Décidément, James Gunn semble être le magicien des films de super-héros. Après avoir élevé les Gardiens de la Galaxie (2014) au rang de mastodonte du box-office1 à partir de personnages totalement inconnus du grand public, il revient sur le devant de la scène chez la Distinguée Concurrence (DC) avec The Suicide Squad, mi-suite, mi-reboot du film de David Ayer de 2016. Et encore une fois, la magie semble avoir fait son effet : à l’heure où j’écris ces lignes, le film n’est pas encore sorti aux États-Unis mais récolte les éloges de la critique spécialisée.
Personnellement, j’avais découvert James Gunn avec ses films Horribilis (Slither en VO, 2006) et Super (2010), que j’adore tous les deux. Et même si je ne suis pas fan du deuxième volet des Gardiens de la Galaxie, je trouve sincèrement que le premier est une réussite totale. Bref, tout ça pour dire que je partais très enthousiaste vis à vis de The Suicide Squad. Mais le film tient-il toutes ses promesses ?
Avant d’entrer plus en détails dans le vif du sujet, rappelons le principe de la Suicide Squad : on y suit une équipe de super-méchants recrutés par Amanda Waller pour des opérations clandestines extrêmement importantes et incroyablement dangereuses. Pour s’assurer de leur coopération, une bombe est insérée dans leur crâne, prête à exploser si leur mauvaise nature commençait à refaire surface, et le colonel Rick Flag les accompagne, chargé de coordonner le tout. Leur mission du jour est de s’infiltrer sur l’île de Corto Maltese, où un coup d’état vient de se produire, pour y détruire une mystérieuse arme secrète qui menace le monde entier… Bloodsport, The Peacemaker, Ratcatcher 2 et les autres super-vilains arriveront-ils à s’entendre pour sauver le monde ?
Un film auquel il manque une ou deux ré-écritures
Disons-le tout de suite, le film n’est pas complètement mauvais. Mais connaissant le talent de scénariste de James Gunn, on est en droit de s’étonner lorsqu’on voit que le vrai défaut du film est son écriture : outre des blagues qui ne font mouche qu’une fois sur deux (à mon sens), on dirait que le film ne sait pas vraiment ce qu’il a envie de raconter.
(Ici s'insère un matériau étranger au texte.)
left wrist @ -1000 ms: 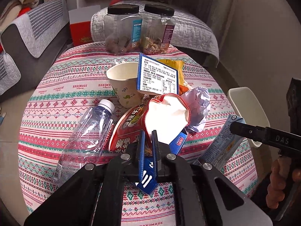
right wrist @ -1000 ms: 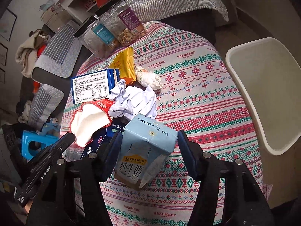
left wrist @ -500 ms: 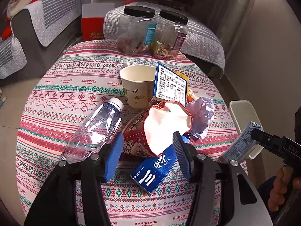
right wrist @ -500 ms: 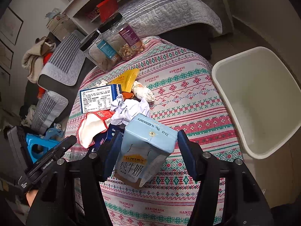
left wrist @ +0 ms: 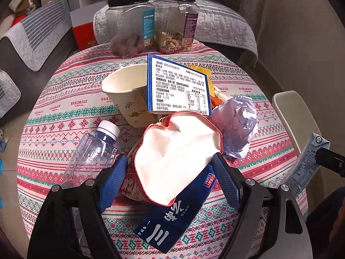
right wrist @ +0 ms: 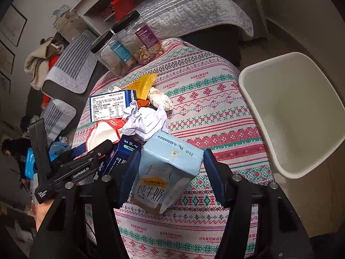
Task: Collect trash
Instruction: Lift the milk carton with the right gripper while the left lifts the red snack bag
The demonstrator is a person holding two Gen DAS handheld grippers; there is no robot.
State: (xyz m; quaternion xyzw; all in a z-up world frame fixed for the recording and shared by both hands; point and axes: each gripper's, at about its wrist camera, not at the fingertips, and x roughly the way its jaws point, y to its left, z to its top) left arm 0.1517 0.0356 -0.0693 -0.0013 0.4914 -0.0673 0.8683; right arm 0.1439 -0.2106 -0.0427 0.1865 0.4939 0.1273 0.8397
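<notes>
My left gripper (left wrist: pixel 170 172) is open, its blue pads astride a red noodle cup (left wrist: pixel 179 151) and a dark blue carton (left wrist: pixel 172 211) lying on the table. My right gripper (right wrist: pixel 170 168) is shut on a light blue milk carton (right wrist: pixel 168 168) and holds it above the table's right side; the carton also shows at the right edge of the left wrist view (left wrist: pixel 306 164). A white bin (right wrist: pixel 297 112) stands beside the table on the right. A clear bottle (left wrist: pixel 92 151), a paper cup (left wrist: pixel 127 92), a blue-edged box (left wrist: pixel 176 86) and crumpled paper (left wrist: pixel 237 125) lie in the pile.
Two clear jars with black lids (left wrist: pixel 151 23) stand at the table's far edge. A yellow wrapper (right wrist: pixel 142 84) and a white wad (right wrist: pixel 160 99) lie behind the pile. A striped cloth (right wrist: pixel 204 112) covers the round table. Sofas surround it.
My left gripper let go of the dark blue carton, opened and now straddles the noodle cup and carton. My right gripper keeps the milk carton, with the bin now fuller in view.
</notes>
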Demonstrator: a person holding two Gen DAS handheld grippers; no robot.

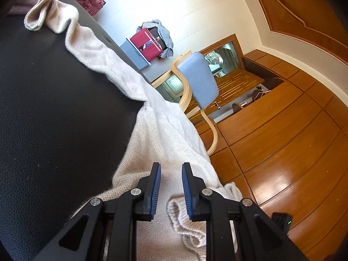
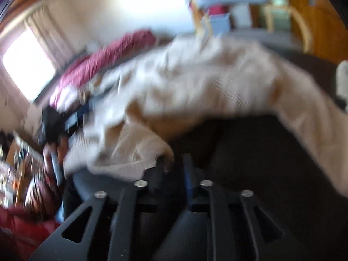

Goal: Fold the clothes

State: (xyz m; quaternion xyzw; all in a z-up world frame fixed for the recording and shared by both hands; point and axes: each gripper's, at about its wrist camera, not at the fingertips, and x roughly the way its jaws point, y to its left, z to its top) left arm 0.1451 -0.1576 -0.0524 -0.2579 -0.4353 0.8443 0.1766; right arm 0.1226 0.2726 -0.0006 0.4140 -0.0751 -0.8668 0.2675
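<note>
Lying unfolded on a black leather surface (image 1: 54,108), a cream knit sweater (image 1: 165,130) has one sleeve stretched out and an edge hanging over the side. The left gripper (image 1: 171,169) hovers over it with jaws apart, pinching nothing. The right gripper (image 2: 174,163) is blurred — grip unclear. Folding is barely begun.

Premises are a lived-in home room: polished wooden floor (image 1: 282,152), built-in wooden cabinets (image 1: 282,82), a bentwood chair (image 1: 198,80) at far right, and a curtained window (image 2: 28,69) at left.
</note>
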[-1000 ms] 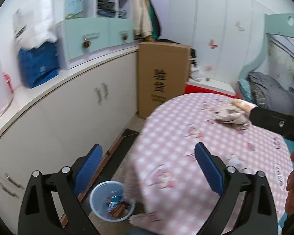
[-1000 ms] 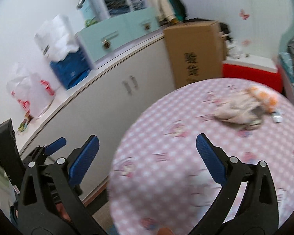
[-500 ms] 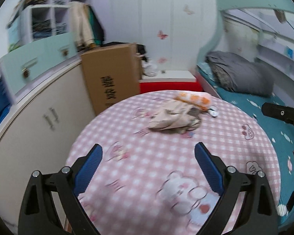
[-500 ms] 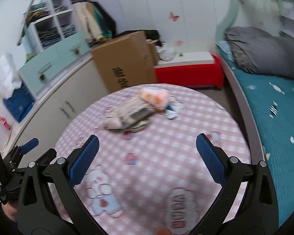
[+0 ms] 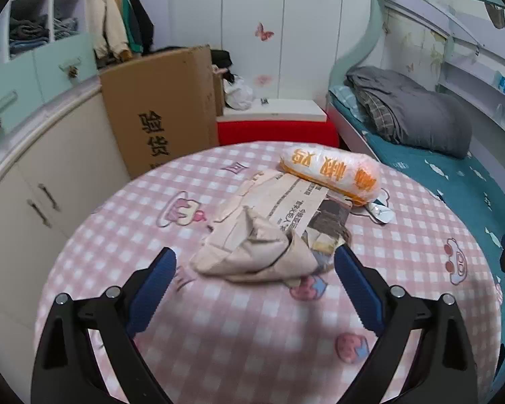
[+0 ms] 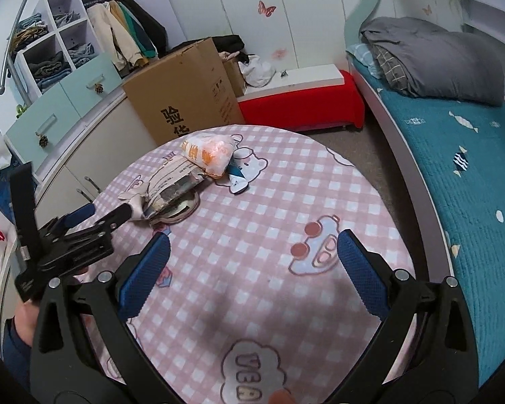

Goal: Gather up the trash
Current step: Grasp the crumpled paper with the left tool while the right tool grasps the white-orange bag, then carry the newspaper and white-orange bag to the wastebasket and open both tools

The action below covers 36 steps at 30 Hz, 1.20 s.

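Table (image 5: 252,336): round, covered in a pink checked cloth with cartoon prints.
Crumpled paper (image 5: 256,252): beige, lying near the middle of the table, on top of a printed sheet and other scraps.
Orange bag (image 5: 330,173): plastic wrapper with orange lettering, lying at the far edge of the paper pile and touching it.
Small wrapper (image 5: 380,210): white and blue, flat on the table just beside the orange bag.
Left gripper (image 5: 254,269): jaws spread wide, one on each side of the crumpled paper, holding nothing; seen from the right wrist, its tips reach the near end of the pile.
Right gripper (image 6: 250,269): jaws spread wide above bare cloth, well apart from the trash, holding nothing.
Cardboard box (image 5: 165,111): standing on the floor beyond the table, against the white cabinets.
Bed (image 6: 471,155): teal cover, grey bedding at the far end.
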### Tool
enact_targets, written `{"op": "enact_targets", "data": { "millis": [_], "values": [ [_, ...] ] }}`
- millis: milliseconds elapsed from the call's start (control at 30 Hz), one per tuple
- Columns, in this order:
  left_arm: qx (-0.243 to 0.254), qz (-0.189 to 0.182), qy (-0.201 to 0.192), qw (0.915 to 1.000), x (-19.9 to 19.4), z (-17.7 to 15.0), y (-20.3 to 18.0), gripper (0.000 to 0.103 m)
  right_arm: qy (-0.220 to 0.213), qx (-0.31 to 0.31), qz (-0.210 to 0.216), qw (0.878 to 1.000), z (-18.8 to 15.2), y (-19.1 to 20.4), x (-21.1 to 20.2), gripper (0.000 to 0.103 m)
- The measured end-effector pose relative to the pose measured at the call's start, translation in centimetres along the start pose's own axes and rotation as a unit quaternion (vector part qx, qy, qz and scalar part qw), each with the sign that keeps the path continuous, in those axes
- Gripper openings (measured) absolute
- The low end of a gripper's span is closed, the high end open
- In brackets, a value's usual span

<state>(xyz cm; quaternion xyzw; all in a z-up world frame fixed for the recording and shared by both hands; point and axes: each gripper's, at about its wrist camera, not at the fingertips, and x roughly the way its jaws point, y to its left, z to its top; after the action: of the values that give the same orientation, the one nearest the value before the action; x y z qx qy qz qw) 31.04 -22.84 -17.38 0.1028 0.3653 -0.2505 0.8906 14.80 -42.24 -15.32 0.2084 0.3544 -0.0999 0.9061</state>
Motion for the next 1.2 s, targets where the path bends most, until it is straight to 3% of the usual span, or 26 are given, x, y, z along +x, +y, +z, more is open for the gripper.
{"op": "enact_targets", "data": {
  "millis": [67, 100, 133, 167, 400, 467, 533, 567, 700, 867, 933, 1133, 1167, 1200],
  "values": [
    [-0.008, -0.027, 0.011, 0.9995, 1.3, 0.2, 0.3, 0.088, 0.004, -0.005, 0.006, 1.000, 1.0, 0.4, 1.5, 0.097],
    [-0.013, -0.041, 0.016, 0.9989, 1.7, 0.3, 0.4, 0.066, 0.007, -0.008, 0.010, 1.000, 1.6, 0.6, 2.2, 0.097],
    [-0.014, -0.051, 0.028, 0.9982, 2.2, 0.3, 0.4, 0.055, 0.010, -0.013, 0.015, 1.000, 2.3, 1.0, 3.2, 0.097],
    [-0.015, -0.061, 0.036, 0.9974, 2.5, 0.3, 0.4, 0.050, 0.011, -0.019, 0.022, 1.000, 3.0, 1.4, 4.3, 0.097],
    [-0.021, -0.076, 0.013, 0.9968, 1.2, -0.4, 1.2, 0.043, 0.046, -0.059, 0.035, 0.997, 6.7, 4.0, 12.6, 0.094],
    [-0.019, -0.072, 0.008, 0.9972, 0.6, -0.5, 1.5, 0.043, 0.056, -0.068, 0.028, 0.996, 7.3, 4.6, 14.6, 0.082],
    [-0.017, -0.070, 0.003, 0.9974, 0.0, -0.8, 1.8, 0.043, 0.079, -0.069, 0.043, 0.994, 7.4, 4.8, 16.2, 0.042],
    [-0.015, -0.067, 0.001, 0.9976, -0.4, -0.9, 2.0, 0.043, 0.081, -0.069, 0.052, 0.993, 7.4, 4.9, 16.2, 0.041],
    [-0.018, -0.056, -0.012, 0.9982, -2.2, -1.4, 3.2, 0.041, 0.054, -0.088, 0.061, 0.993, 6.9, 5.6, 13.5, 0.034],
    [-0.023, -0.050, -0.028, 0.9981, -4.8, -2.2, 4.2, 0.040, 0.015, -0.036, 0.094, 0.995, 6.3, 3.2, 8.4, 0.033],
    [-0.025, -0.049, -0.030, 0.9980, -5.9, -2.8, 4.5, 0.040, 0.003, -0.012, 0.106, 0.994, 5.0, 1.7, 5.5, 0.033],
    [-0.025, -0.043, -0.023, 0.9985, -8.5, -6.2, 5.0, 0.040, 0.010, 0.023, 0.091, 0.996, -1.2, -1.2, -0.3, 0.033],
    [-0.023, -0.036, -0.018, 0.9989, -8.7, -6.8, 4.9, 0.045, 0.013, 0.025, 0.087, 0.996, -2.3, -1.4, -1.0, 0.033],
    [-0.020, -0.029, -0.009, 0.9994, -8.6, -7.4, 4.8, 0.060, 0.017, 0.026, 0.085, 0.996, -3.2, -1.5, -1.6, 0.033]
  ]
}}
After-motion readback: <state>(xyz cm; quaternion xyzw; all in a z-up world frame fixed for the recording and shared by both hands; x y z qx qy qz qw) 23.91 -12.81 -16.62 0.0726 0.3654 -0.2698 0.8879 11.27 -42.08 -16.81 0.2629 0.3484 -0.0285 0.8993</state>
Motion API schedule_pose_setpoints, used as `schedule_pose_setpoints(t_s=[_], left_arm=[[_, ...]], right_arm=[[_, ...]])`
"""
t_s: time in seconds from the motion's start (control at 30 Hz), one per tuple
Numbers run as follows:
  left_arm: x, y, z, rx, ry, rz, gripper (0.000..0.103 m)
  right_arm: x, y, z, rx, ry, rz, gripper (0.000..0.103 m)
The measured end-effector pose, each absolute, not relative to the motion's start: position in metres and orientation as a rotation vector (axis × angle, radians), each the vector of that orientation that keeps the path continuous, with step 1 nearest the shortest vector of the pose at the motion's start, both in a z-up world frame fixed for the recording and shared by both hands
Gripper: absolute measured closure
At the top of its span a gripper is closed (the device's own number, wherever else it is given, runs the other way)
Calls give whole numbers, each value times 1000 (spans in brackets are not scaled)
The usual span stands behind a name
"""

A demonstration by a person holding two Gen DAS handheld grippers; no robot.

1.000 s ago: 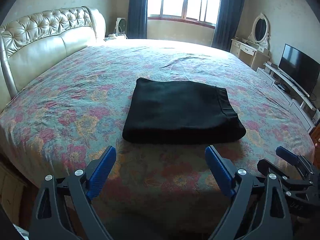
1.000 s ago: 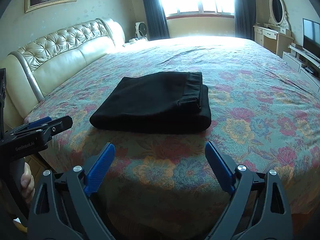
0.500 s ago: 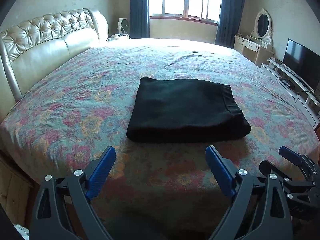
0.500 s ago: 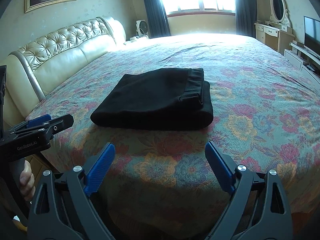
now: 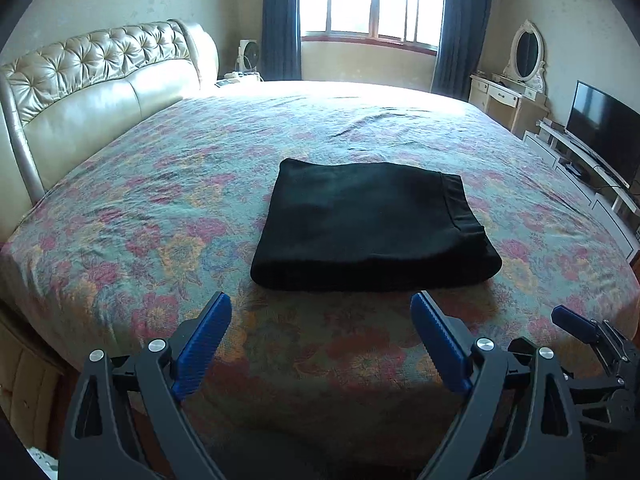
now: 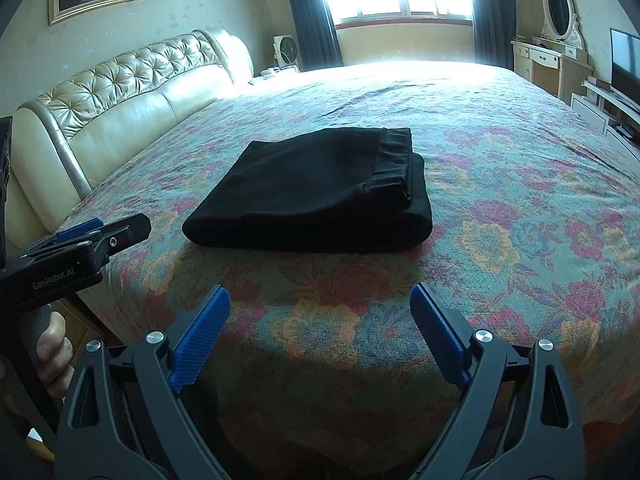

Exemple flagrant, le premier point vraiment intéressant du scénario n’est abordé qu’au bout d’une heure et demie de film (!), quand l’équipe arrive sur le lieu où est cachée l’arme secrète. Avant ça, on se retrouve à les voir devoir chercher deux des leurs capturés (honnêtement, tout bonnement du bon gros remplissage de scénario), pour après devoir trouver le méchant qui les fera entrer dans la base secrète (pareil, rien d’intéressant d’un point de vue scénaristique ne se passe vraiment lors de la capture du méchant), pour finalement arriver à la base, où ENFIN quelque chose d’intéressant se produit.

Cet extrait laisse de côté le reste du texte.